Io il primo anno che sono ritornato a Gusen dove ho sofferto così tanto ho sofferto ancora come quando ero là, però ho capito che era giusto ritornare. Anche andare nelle scuole ho sofferto, però era giusto andare. Quando ho scritto anche le mie memorie, le ho fatte con sofferenza. Però era giusto farle, perché le nuove generazioni devono sapere.
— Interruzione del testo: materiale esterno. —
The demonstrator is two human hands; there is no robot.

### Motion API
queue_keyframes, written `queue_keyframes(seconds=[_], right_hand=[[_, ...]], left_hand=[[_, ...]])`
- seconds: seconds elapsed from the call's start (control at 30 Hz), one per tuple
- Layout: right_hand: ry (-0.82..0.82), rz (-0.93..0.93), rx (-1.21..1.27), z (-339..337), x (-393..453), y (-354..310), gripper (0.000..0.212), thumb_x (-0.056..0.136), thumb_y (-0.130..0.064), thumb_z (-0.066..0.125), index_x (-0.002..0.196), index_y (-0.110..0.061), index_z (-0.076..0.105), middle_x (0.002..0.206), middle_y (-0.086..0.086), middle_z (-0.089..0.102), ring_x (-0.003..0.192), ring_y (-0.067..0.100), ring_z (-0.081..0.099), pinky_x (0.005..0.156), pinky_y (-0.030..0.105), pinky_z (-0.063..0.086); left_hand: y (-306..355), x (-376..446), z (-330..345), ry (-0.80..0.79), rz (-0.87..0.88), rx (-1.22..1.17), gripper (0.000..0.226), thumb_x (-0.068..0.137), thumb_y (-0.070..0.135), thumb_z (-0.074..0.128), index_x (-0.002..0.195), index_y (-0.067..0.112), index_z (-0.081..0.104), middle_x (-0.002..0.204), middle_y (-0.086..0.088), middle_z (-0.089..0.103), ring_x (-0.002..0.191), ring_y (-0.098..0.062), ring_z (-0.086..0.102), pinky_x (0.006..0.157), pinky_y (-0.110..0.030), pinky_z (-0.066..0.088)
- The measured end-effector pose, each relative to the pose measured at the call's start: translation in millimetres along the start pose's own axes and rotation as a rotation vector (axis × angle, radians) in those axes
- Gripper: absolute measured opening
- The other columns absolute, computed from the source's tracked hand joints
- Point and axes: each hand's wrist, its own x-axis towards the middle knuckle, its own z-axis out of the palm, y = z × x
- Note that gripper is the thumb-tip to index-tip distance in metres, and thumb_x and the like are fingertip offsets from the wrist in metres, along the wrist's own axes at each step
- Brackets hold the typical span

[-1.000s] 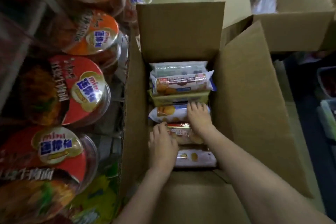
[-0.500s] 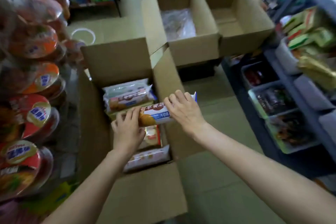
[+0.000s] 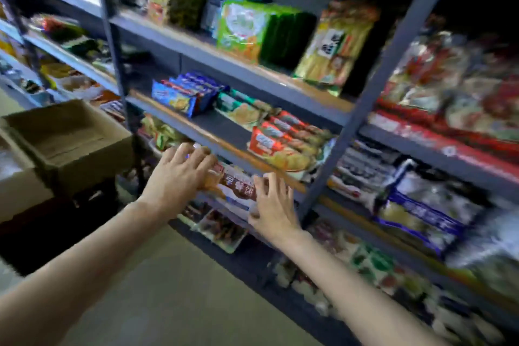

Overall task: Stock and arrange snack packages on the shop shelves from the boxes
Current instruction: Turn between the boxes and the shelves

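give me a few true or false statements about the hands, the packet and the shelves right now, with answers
1. Both hands hold one snack packet between them. True.
2. The left hand is inside a cardboard box. False: it grips the packet's end at the shelf front.
3. Red packets lie on the shelf above the hands. True.
4. The right hand hangs idle. False: it grips the packet's other end.
5. The cardboard box is right of the hands. False: left.

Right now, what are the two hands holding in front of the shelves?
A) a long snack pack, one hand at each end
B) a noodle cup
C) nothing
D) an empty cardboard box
A: the left hand and right hand grip opposite ends of one snack pack.
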Motion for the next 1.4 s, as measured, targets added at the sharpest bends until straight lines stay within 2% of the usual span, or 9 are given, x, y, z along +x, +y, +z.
queue_keyframes(seconds=[0.13, 0.27, 0.4, 0.53, 0.63, 0.8, 0.97, 1.1, 1.4], right_hand=[[-0.092, 0.246, 0.076, -10.6, -65.9, 106.5, 0.074, 0.090, -0.045, 0.053, 0.148, -0.017, 0.016, 0.144, 0.005, 0.032, 0.131, 0.030, 0.030, 0.104, 0.039, 0.028], [-0.119, 0.448, -0.030, -16.3, -109.9, 187.7, 0.071, 0.090, -0.043, 0.056, 0.148, -0.020, 0.020, 0.142, 0.004, 0.036, 0.130, 0.031, 0.031, 0.104, 0.040, 0.027], [-0.135, 0.590, -0.226, -13.2, -128.3, 247.7, 0.070, 0.074, -0.029, 0.078, 0.134, -0.012, 0.047, 0.120, 0.014, 0.053, 0.112, 0.038, 0.046, 0.093, 0.047, 0.039], [-0.174, 0.567, -0.275, 2.7, -102.8, 279.2, 0.070, 0.090, -0.036, 0.059, 0.147, -0.018, 0.023, 0.138, 0.013, 0.041, 0.127, 0.036, 0.033, 0.104, 0.042, 0.029], [-0.119, 0.531, -0.283, 26.4, -62.7, 295.3, 0.072, 0.084, -0.031, 0.068, 0.143, -0.018, 0.030, 0.132, 0.016, 0.049, 0.121, 0.037, 0.040, 0.098, 0.044, 0.034], [0.032, 0.486, -0.328, 69.5, -16.9, 313.1, 0.074, 0.042, -0.018, 0.092, 0.110, -0.008, 0.063, 0.094, 0.019, 0.068, 0.089, 0.040, 0.061, 0.074, 0.044, 0.052], [0.022, 0.457, -0.278, 106.1, -4.3, 312.9, 0.057, 0.059, -0.012, 0.084, 0.109, -0.012, 0.056, 0.101, 0.020, 0.066, 0.095, 0.041, 0.058, 0.076, 0.046, 0.049], [-0.010, 0.516, -0.269, 107.1, 11.3, 317.9, 0.050, 0.087, -0.010, 0.056, 0.133, -0.014, 0.036, 0.130, 0.022, 0.049, 0.124, 0.044, 0.037, 0.099, 0.052, 0.033], [0.037, 0.568, -0.245, 111.9, 18.8, 329.8, 0.063, 0.084, -0.006, 0.060, 0.138, -0.018, 0.028, 0.143, 0.019, 0.030, 0.131, 0.040, 0.026, 0.105, 0.046, 0.027]], left_hand=[[110.8, 73.5, 4.5, 0.126, 0.266, 0.005, 0.045, 0.069, 0.014, 0.052, 0.114, 0.009, 0.049, 0.107, -0.011, 0.067, 0.094, -0.031, 0.041, 0.074, -0.042, 0.042], [193.1, 109.9, 17.4, -0.133, 0.279, -0.123, 0.091, 0.047, 0.015, 0.087, 0.127, 0.011, 0.042, 0.118, -0.013, 0.063, 0.102, -0.032, 0.055, 0.075, -0.037, 0.052], [242.8, 114.6, 45.1, -0.376, 0.298, -0.232, 0.063, 0.097, 0.015, 0.038, 0.150, 0.012, 0.004, 0.158, -0.008, 0.003, 0.142, -0.025, 0.016, 0.111, -0.036, 0.023], [272.5, 128.5, 84.7, -0.438, 0.295, -0.303, 0.065, 0.100, 0.023, 0.029, 0.147, 0.005, -0.013, 0.155, -0.010, -0.020, 0.145, -0.022, -0.007, 0.117, -0.034, 0.008], [292.9, 153.7, 116.8, -0.408, 0.250, -0.300, 0.069, 0.100, 0.020, 0.027, 0.137, -0.001, -0.027, 0.149, -0.014, -0.031, 0.143, -0.025, -0.019, 0.118, -0.033, -0.001], [318.2, 182.7, 152.2, -0.391, 0.097, -0.359, 0.071, 0.100, 0.024, 0.030, 0.140, -0.011, -0.018, 0.151, -0.028, -0.016, 0.143, -0.036, -0.012, 0.117, -0.039, -0.006], [329.8, 189.1, 178.9, -0.455, -0.055, -0.648, 0.078, 0.096, 0.018, 0.041, 0.142, -0.008, -0.016, 0.153, -0.024, -0.015, 0.144, -0.034, -0.008, 0.117, -0.035, 0.002], [337.4, 203.3, 199.5, -0.362, -0.070, -0.738, 0.076, 0.093, 0.015, 0.042, 0.144, -0.008, -0.010, 0.153, -0.026, -0.014, 0.143, -0.037, -0.008, 0.118, -0.038, 0.000], [343.1, 205.5, 223.4, -0.247, -0.025, -0.718, 0.073, 0.091, 0.012, 0.042, 0.145, -0.007, -0.003, 0.153, -0.025, -0.014, 0.145, -0.033, -0.008, 0.119, -0.034, 0.010]])
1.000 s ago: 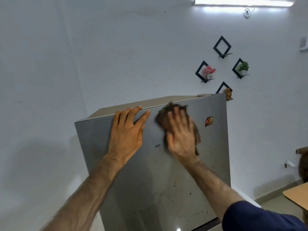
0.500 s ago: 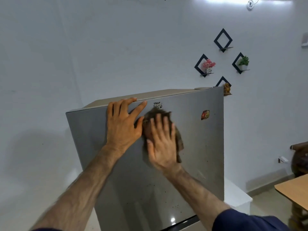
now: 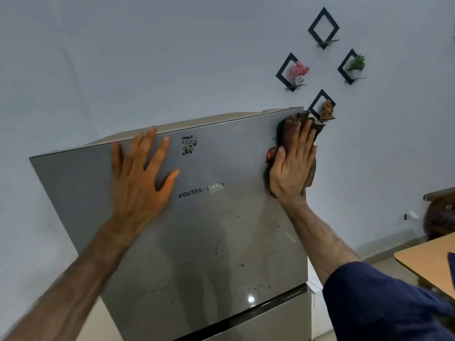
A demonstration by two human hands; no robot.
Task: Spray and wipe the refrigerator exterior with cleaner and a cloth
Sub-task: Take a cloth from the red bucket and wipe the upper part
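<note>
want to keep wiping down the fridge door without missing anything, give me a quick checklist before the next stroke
1. Cloth flat under the right hand: ok, pressed at the door's upper right corner.
2. Left hand bracing the refrigerator door: ok, palm flat.
3. Dark specks on the lower door wiped: not ok, they are there.
4. Patchy mark near the top edge cleared: not ok.
5. Red sticker safe from the cloth: cannot tell, partly covered.
6. Spray cleaner within reach: cannot tell, not in view.
</note>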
Perché quando si perde la libertà si perde tutto.

D: Quindi secondo te è importante che i giovani sappiano?

R: Sappiano, conoscano e sappiano. Perché anche oggi che sono passati più di cinquanta anni, quando io vado nelle scuole tante volte mi lascio commuovere, mi lascio ancora prendere da grande commozione.